Tijssen M A, Voorkamp L M, Padberg G W, van Dijk J G
Department of Neurology and Clinical Neurophysiology, Leiden University Hospital, the Netherlands.
Arch Neurol. 1997 Apr;54(4):388-93. doi: 10.1001/archneur.1997.00550160034012.
Patients with hereditary hyperekplexia have excessive startle responses that are accompanied by transient stiffness and also continuous stiffness in infancy. A point of mutation has been identified for the major form of hereditary hyperekplexia in the gene encoding the alpha 1 subunit of the glycine receptor.
To measure startle reflexes and autonomic responses in the major form of hereditary hyperekplexia in the original Dutch pedigree.
Startle reflexes and autonomic responses were examined by administering 3 series of 20 auditory stimuli at intervals of 10 seconds (90 and 113 dB) and 60 seconds (113 dB).
The Department of Neurology and Clinical Neurophysiology at the Leiden University Hospital, Leiden, the Netherlands.
Nine patients with the major form of hyperekplexia and 20 healthy controls. Of the 9 patients, 5 took medication. The patients are part of the Dutch hyperekplexia pedigree.
Startle responses were quantified with latency periods and areas of electromyographic bursts of the orbicular muscle of the eye, sternocleidomastoid and biceps muscles, and the thenar muscles. Autonomic reactions were measured with psychogalvanic responses and beat to beat changes of blood pressure and heart rate.

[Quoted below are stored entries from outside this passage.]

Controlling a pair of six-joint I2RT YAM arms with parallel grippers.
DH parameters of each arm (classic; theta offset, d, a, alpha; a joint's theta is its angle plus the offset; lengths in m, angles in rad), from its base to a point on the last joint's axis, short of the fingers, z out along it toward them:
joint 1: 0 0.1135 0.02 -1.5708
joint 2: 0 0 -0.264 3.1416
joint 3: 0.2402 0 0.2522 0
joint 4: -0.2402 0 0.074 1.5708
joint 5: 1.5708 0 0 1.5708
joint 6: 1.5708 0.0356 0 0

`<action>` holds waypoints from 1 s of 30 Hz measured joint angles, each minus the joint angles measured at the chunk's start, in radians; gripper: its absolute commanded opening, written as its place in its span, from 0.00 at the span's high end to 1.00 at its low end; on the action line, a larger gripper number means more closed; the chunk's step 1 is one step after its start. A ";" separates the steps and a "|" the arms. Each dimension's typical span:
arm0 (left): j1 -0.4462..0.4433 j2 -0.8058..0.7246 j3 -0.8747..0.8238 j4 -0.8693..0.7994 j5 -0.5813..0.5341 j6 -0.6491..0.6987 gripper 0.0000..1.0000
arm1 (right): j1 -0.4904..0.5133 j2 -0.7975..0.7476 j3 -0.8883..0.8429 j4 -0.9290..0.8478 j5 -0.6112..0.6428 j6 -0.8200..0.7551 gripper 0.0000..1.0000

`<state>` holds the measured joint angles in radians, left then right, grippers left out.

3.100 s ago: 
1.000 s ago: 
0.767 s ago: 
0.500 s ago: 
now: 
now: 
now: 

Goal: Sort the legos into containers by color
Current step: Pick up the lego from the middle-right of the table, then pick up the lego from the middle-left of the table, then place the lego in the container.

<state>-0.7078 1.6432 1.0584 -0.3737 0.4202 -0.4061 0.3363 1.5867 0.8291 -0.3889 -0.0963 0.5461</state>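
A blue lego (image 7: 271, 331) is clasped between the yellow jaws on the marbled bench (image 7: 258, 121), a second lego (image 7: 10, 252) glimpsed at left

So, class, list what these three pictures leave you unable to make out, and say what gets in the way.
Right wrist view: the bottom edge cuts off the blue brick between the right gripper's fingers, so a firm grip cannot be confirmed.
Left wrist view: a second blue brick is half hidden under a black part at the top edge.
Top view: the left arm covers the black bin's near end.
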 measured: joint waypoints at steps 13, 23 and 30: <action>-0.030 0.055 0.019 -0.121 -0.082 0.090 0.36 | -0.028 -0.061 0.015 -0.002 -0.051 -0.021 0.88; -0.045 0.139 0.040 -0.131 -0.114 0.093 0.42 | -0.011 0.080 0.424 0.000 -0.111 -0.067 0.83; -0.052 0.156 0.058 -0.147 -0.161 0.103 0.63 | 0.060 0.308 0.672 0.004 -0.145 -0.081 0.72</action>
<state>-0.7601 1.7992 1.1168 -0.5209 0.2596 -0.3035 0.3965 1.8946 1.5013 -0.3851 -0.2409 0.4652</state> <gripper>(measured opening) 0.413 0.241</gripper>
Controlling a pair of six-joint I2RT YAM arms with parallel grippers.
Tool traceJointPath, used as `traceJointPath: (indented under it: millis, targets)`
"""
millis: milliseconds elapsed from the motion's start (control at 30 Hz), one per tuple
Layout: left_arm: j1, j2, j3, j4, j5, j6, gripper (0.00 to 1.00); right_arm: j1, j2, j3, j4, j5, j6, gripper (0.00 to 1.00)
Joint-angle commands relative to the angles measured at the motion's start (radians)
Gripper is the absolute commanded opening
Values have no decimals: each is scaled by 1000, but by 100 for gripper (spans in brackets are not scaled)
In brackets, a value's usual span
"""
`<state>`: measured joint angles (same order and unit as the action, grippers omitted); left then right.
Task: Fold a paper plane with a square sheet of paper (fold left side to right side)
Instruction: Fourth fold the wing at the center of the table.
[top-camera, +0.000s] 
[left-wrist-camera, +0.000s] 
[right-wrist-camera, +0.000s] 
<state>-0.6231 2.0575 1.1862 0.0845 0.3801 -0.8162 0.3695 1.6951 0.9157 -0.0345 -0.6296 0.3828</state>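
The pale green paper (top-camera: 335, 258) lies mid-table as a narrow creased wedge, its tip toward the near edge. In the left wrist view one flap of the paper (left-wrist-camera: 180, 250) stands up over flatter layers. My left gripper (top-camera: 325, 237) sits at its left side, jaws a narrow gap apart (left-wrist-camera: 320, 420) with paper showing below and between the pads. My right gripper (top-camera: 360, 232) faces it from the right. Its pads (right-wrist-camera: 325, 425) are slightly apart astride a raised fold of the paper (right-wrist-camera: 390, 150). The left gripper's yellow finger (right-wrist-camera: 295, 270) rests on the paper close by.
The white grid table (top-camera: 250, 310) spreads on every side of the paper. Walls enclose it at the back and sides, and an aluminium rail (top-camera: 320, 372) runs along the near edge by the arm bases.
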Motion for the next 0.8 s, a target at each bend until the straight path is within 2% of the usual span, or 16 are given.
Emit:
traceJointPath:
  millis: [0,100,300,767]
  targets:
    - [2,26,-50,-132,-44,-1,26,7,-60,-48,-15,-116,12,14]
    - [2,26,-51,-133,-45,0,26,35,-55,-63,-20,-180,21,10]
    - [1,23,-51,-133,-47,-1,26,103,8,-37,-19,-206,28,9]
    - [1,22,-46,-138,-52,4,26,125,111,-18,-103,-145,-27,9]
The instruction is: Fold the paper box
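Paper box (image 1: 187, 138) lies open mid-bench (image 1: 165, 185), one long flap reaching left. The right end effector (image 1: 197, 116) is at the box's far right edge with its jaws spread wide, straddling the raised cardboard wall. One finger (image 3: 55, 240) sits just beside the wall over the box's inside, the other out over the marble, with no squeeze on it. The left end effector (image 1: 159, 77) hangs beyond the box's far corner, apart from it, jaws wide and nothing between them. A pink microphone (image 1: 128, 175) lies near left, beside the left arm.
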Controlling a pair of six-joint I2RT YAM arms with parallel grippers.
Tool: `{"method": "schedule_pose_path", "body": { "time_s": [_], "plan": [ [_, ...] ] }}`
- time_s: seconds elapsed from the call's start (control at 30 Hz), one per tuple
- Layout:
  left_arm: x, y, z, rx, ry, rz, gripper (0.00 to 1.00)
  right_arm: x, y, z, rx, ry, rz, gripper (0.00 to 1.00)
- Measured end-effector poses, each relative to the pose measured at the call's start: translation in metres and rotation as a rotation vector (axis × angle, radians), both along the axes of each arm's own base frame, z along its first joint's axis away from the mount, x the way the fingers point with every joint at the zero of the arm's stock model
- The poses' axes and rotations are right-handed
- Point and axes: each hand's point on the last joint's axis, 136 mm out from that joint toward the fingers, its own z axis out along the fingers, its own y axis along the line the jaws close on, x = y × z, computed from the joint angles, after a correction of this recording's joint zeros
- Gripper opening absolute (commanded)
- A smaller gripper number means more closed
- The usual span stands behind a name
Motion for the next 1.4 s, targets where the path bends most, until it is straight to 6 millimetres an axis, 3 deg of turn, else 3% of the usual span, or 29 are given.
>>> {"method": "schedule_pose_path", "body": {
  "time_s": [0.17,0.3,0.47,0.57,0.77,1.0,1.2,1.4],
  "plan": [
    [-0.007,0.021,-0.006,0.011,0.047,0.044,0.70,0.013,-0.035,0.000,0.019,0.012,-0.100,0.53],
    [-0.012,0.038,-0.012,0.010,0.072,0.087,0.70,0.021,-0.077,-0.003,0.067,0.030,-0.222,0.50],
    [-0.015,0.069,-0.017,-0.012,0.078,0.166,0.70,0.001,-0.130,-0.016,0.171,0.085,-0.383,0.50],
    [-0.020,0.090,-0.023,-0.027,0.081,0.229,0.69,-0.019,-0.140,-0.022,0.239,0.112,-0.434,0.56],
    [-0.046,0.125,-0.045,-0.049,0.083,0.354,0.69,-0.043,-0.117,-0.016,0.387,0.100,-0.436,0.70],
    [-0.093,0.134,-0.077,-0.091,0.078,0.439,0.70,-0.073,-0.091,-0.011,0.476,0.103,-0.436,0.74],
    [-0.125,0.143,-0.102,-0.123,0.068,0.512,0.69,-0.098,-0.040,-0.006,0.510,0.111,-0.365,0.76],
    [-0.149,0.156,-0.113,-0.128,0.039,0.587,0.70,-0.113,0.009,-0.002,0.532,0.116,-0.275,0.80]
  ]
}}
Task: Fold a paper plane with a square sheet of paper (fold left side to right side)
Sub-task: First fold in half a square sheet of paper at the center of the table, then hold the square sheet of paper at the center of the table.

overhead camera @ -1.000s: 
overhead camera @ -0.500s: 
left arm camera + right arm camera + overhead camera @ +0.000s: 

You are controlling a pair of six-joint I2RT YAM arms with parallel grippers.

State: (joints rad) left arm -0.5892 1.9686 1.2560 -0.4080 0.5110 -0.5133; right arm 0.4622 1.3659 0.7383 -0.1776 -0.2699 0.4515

The electromyographic bursts of the 4 muscles occurred in similar order in both patients and controls. The onset of the latency periods in the patient group was significantly (P < .001) prolonged in patients who took medication. Without medication, patients had shorter latency periods of the sternocleidomastoid muscle (P = .003) than controls. The electromyographic burst occurred significantly more often in patients than in controls (P < .001). The areas of the bursts were significantly larger in patients than in controls (P < .001); the degree of habituation was significantly stronger in patients than in controls (P < .001). The amplitude of the psychogalvanic response was increased in hyperekplexia, and the degree of habituation was significantly weaker in patients than in controls. Blood pressure and heart rate did not clearly react in either group.
Motor startle responses are stronger and show more habituation in patients with hereditary hyperekplexia than in controls. The excessive responses include the psychogalvanic response. Increased responses do not necessarily indicate decreased habituation in hyperekplexia.
遗传性惊吓症患者存在过度惊吓反应,伴有短暂性僵硬,且在婴儿期还伴有持续性僵硬。已在编码甘氨酸受体α1亚基的基因中确定了遗传性惊吓症主要形式的一个突变位点。
测量荷兰原发病例家系中遗传性惊吓症主要形式患者的惊吓反射和自主反应。
通过每隔10秒(90分贝和113分贝)和60秒(113分贝)给予3组每组20次听觉刺激来检查惊吓反射和自主反应。
荷兰莱顿大学医院神经内科和临床神经生理学系。
9例遗传性惊吓症主要形式患者和20名健康对照者。9例患者中,5例正在服药。这些患者是荷兰遗传性惊吓症家系的一部分。
通过眼轮匝肌、胸锁乳突肌、二头肌和大鱼际肌肌电图爆发的潜伏期和面积对惊吓反应进行量化。通过皮肤电反应以及血压和心率的逐搏变化来测量自主反应。
患者和对照者4块肌肉的肌电图爆发顺序相似。服药患者组的潜伏期起始明显延长(P <.001)。未服药时,患者胸锁乳突肌的潜伏期比对照者短(P =.003)。患者的肌电图爆发比对照者更频繁(P <.001)。爆发面积患者比对照者显著更大(P <.001);患者的习惯化程度比对照者显著更强(P <.001)。遗传性惊吓症患者的皮肤电反应幅度增加,且患者的习惯化程度比对照者显著更弱。两组中血压和心率均无明显反应。
遗传性惊吓症患者的运动惊吓反应比对照者更强且习惯化程度更高。过度反应包括皮肤电反应。遗传性惊吓症中反应增强不一定表明习惯化降低。